Requirement:
Here are the records. Write out exactly the lines between the one holding "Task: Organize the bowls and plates" and the one holding "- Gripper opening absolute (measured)", inclusive.

(Beginning of Excerpted data)

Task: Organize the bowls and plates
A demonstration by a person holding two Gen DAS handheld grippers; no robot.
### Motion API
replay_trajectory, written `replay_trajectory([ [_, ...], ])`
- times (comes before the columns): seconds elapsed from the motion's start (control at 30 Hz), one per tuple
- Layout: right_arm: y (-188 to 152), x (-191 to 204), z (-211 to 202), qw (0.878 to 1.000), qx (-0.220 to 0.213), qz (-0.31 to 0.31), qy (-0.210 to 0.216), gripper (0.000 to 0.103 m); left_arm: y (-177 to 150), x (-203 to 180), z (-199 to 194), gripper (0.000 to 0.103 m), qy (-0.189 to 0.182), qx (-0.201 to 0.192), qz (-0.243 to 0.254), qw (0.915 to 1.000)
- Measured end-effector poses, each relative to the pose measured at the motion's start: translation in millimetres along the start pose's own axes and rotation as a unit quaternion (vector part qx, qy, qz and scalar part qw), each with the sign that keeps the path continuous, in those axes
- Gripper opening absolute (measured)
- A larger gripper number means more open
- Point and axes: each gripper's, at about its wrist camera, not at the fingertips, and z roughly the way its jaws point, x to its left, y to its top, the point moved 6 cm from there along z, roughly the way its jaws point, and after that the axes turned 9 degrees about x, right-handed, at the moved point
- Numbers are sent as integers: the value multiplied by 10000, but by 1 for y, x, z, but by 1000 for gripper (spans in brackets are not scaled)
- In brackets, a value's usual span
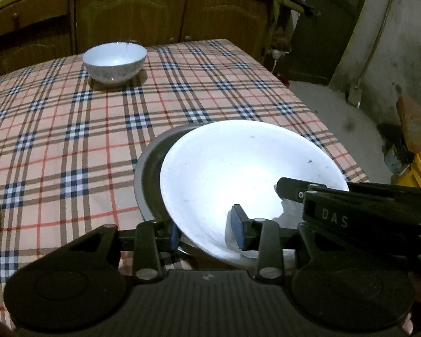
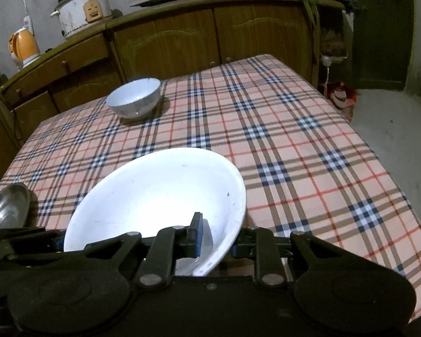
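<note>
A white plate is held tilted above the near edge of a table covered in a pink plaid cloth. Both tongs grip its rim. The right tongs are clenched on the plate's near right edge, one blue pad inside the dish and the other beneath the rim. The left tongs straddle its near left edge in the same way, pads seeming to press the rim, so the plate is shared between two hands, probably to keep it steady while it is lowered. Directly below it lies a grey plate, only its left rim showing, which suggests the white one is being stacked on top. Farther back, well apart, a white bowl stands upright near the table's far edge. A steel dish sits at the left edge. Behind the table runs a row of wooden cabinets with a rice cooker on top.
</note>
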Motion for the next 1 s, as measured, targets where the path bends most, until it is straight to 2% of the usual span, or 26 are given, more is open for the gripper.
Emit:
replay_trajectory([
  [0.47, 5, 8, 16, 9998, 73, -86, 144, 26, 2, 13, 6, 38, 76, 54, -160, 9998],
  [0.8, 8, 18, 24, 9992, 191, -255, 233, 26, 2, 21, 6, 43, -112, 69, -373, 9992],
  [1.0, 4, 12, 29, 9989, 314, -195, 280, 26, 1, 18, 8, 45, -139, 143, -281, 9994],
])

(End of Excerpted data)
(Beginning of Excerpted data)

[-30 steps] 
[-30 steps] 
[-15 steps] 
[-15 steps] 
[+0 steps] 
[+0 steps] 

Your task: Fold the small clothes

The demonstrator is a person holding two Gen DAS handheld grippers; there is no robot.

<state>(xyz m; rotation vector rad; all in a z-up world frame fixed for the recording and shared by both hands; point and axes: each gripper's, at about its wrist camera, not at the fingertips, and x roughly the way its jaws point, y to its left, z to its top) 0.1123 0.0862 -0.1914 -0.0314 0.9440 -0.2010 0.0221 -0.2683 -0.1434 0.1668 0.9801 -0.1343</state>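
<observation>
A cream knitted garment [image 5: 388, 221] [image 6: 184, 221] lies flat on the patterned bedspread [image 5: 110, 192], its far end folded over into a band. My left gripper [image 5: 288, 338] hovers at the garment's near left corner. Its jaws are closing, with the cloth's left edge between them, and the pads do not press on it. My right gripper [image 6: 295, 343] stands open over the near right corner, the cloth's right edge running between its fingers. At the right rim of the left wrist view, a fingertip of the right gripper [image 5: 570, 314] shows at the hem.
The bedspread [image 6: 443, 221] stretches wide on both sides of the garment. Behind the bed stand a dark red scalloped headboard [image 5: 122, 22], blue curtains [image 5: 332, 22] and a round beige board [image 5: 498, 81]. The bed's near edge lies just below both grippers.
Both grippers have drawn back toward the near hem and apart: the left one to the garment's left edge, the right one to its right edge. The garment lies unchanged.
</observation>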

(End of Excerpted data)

Written answer:
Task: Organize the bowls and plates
A demonstration by a person holding two Gen DAS handheld grippers; no robot.
### Motion API
replay_trajectory, written `replay_trajectory([ [_, ...], ])`
- times (comes before the columns): seconds elapsed from the motion's start (control at 30 Hz), one per tuple
- Layout: right_arm: y (-188 to 152), x (-191 to 204), z (-211 to 202), qw (0.878 to 1.000), qx (-0.220 to 0.213), qz (-0.31 to 0.31), qy (-0.210 to 0.216), gripper (0.000 to 0.103 m); left_arm: y (-177 to 150), x (-203 to 180), z (-199 to 194), gripper (0.000 to 0.103 m), qy (-0.189 to 0.182), qx (-0.201 to 0.192), qz (-0.243 to 0.254), qw (0.915 to 1.000)
- Measured end-effector poses, each relative to the pose measured at the motion's start: translation in millimetres along the start pose's own axes and rotation as a unit quaternion (vector part qx, qy, qz and scalar part qw), each with the sign that keeps the path continuous, in those axes
- Gripper opening absolute (measured)

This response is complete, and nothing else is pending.